In Roark, homeowner hopefuls entered a contract with builder Keystone to demolish an existing residence and for the construction of a new residence. The contract contained both an arbitration provision and a cancelation provision. A dispute arose between the parties and the homeowners sued, alleging that they cancelled the contract and therefore, the arbitration provision did not apply. The homeowners asserted claims including conversion, unjust enrichment, and defamation/slander of title. In addition to suing the builder, the homeowners also sued several individuals affiliated with the builder under a number of theories, including piercing the corporate veil.

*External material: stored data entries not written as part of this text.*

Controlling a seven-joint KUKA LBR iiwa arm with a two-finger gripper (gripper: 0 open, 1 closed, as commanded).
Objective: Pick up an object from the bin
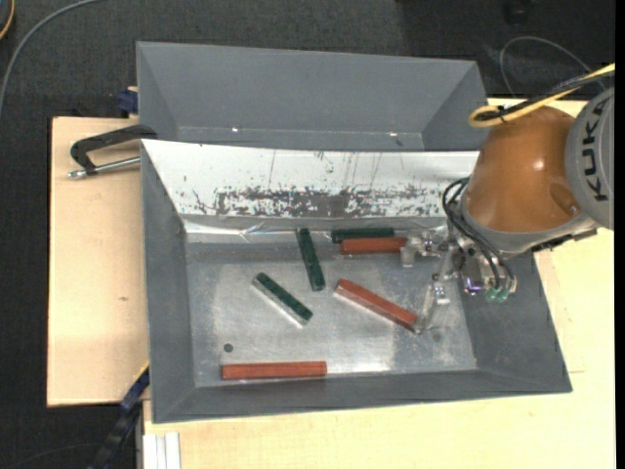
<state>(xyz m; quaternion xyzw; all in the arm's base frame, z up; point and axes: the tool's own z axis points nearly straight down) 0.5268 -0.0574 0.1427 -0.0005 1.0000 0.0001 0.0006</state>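
Note:
My gripper [431, 311] hangs low over the right part of the bin floor, under the arm's orange cover. Its tip is at the right end of a red-brown bar [375, 304] that lies slanted in the middle right of the bin; whether it touches the bar I cannot tell. Behind the gripper, against the back wall, another red-brown bar [371, 246] lies next to a dark green bar [363, 233].
A dark green bar [311, 258] lies nearly upright in the picture at the bin's middle, and another [283, 297] lies slanted left of it. A long red-brown bar [273, 369] rests along the front wall, with a small dark speck [228, 349] near it.

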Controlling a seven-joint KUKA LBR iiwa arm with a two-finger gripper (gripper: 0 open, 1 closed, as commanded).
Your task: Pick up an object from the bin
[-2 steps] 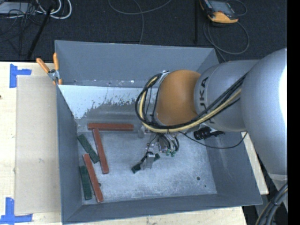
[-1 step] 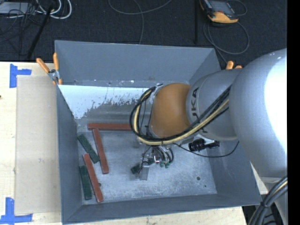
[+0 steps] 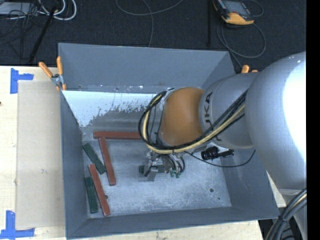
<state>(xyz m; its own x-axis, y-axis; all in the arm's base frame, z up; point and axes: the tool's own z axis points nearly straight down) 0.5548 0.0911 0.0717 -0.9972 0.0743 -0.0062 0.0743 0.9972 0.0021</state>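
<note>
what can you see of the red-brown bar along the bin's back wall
The red-brown bar is a long, thin, matte strip, perhaps wood or plastic. It lies flat on the bin floor at the foot of the back wall, running left to right. Its left end meets a second red-brown bar in an L; its right end reaches the arm's cables.

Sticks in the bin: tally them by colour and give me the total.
Red-brown sticks: 3
Dark green sticks: 2
Total: 5
</note>
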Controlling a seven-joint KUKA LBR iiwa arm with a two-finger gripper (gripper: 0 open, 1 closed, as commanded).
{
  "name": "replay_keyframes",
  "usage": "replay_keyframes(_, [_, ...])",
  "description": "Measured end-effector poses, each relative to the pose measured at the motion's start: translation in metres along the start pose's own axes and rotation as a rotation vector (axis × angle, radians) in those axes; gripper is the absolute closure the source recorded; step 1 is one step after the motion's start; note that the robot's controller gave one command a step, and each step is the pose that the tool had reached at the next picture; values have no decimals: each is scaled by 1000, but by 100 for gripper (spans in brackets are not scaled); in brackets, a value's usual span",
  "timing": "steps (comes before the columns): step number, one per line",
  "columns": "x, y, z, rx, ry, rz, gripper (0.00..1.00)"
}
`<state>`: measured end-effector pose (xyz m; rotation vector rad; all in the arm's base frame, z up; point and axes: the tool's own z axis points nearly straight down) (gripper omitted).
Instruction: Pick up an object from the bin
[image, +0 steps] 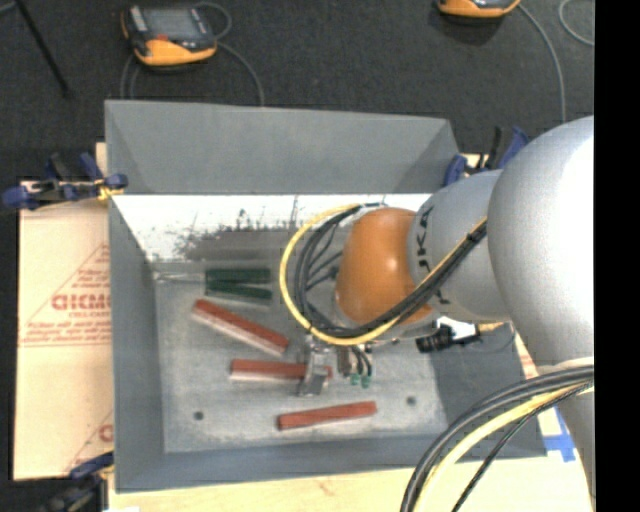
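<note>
**Gripper Set Low at the End of a Red Bar**

The gripper (318, 374) is seen low over the scuffed, dull floor of the grey metal bin (135, 330), just right of the frame's centre. It is placed at the right end of a flat, straight reddish-brown bar (262, 370). Whether it is apart or clamped on that bar cannot be told. A second red bar (240, 327) is laid slanting at upper left, and a third red bar (327, 415) lies below. Two dark green bars (238, 275) are laid side by side farther up. A smooth, rounded orange cover (375, 265) is carried above the gripper.
</note>
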<state>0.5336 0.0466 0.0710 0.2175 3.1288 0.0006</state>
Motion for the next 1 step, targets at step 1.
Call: replay_keyframes(1, [26, -12, -151, 0, 0, -19, 100])
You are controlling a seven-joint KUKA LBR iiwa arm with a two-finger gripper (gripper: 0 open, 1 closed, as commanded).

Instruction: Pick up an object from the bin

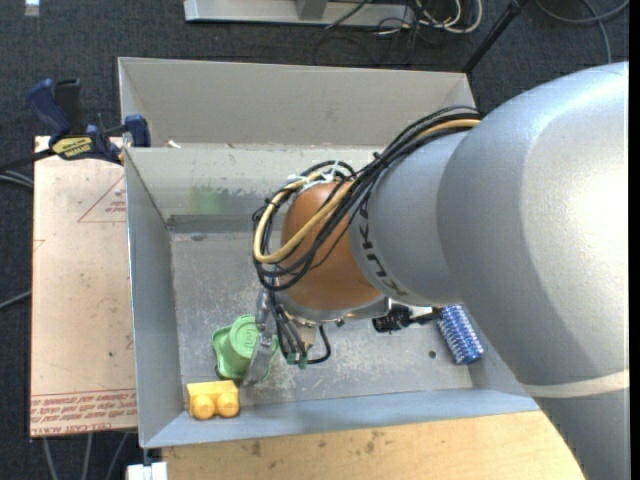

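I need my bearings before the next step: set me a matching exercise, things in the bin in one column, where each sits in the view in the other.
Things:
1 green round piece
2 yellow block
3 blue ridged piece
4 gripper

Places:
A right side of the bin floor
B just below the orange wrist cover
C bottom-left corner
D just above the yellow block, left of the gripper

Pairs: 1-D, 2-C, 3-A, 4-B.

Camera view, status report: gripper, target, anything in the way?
Gripper low beside green round piece, lower left of bin; no hold confirmed. Yellow block just beyond it in the corner. Blue ridged piece lies apart, far right.
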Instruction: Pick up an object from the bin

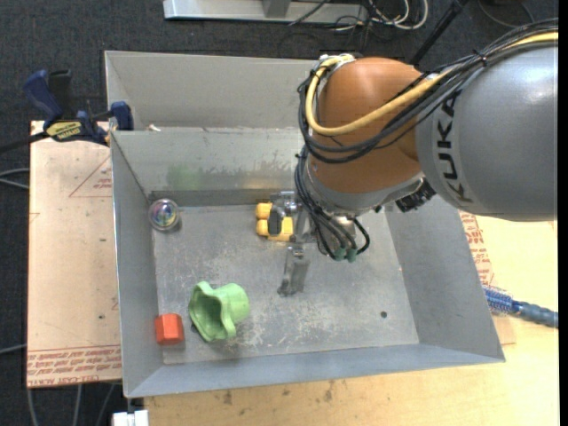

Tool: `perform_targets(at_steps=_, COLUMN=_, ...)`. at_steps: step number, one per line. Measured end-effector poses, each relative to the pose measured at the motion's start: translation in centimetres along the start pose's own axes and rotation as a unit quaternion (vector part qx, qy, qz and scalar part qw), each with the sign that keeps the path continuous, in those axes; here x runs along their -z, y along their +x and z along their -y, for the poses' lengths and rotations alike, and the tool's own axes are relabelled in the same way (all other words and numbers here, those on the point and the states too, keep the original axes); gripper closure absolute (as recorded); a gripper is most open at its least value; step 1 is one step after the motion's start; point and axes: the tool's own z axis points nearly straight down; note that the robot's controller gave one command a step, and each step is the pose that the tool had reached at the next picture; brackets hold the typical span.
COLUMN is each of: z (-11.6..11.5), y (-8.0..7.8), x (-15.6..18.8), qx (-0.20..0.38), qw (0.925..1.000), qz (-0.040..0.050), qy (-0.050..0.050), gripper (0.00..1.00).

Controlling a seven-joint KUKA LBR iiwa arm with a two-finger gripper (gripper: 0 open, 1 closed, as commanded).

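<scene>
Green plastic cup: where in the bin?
The green plastic cup lies on its side at the camera view's lower left, right of the small red block.

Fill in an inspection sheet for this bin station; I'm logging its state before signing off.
Surface: grey metal bin, floor scuffed and dusty.
Job's things: small yellow plastic toy near the back wall; crumpled green soft cup front left; small red-orange block just left of it; shiny silver ball back left.
Clutter: nothing seen.
Grippers: claw low over bare floor, close beside the yellow toy; nothing seen held.
Cables: yellow and black cables looped round the arm's orange wrist cover; loose cables on the floor behind the bin.
Surroundings: dark carpet.
</scene>
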Motion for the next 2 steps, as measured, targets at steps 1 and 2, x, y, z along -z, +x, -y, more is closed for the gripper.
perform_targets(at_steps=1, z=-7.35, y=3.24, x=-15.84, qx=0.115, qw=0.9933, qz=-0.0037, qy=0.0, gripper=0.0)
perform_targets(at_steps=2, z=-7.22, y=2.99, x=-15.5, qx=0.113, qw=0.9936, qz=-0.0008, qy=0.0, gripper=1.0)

In response, the defendants filed a motion to stay pending arbitration and/or a motion to stay and compel arbitration. In that motion, the defendants argued that the arbitration clause covered the nature of the dispute. In relevant part, the arbitration clause covered “[a]ny controversy or claim arising out of or relating to this agreement; or the breach thereof.” In opposing the defendants’ motion, the homeowners argued that they cancelled the contract containing the arbitration provision and therefore it did not apply. The homeowners cited to Wisniewski v. Marek Builders, Inc., 8th Dist. No. 104197, 2017-Ohio-1035, 87 N.E.3d 696 in support of this argument. The homeowners made a number of other arguments as well, asserting that their claims did not fall within the terms of the arbitration provision because the alleged acts occurred after the cancellation of the contract, the arbitration clause was void against public policy because it contained a loser pays provision, and defendants waived their right to arbitration by filing a mechanic’s lien.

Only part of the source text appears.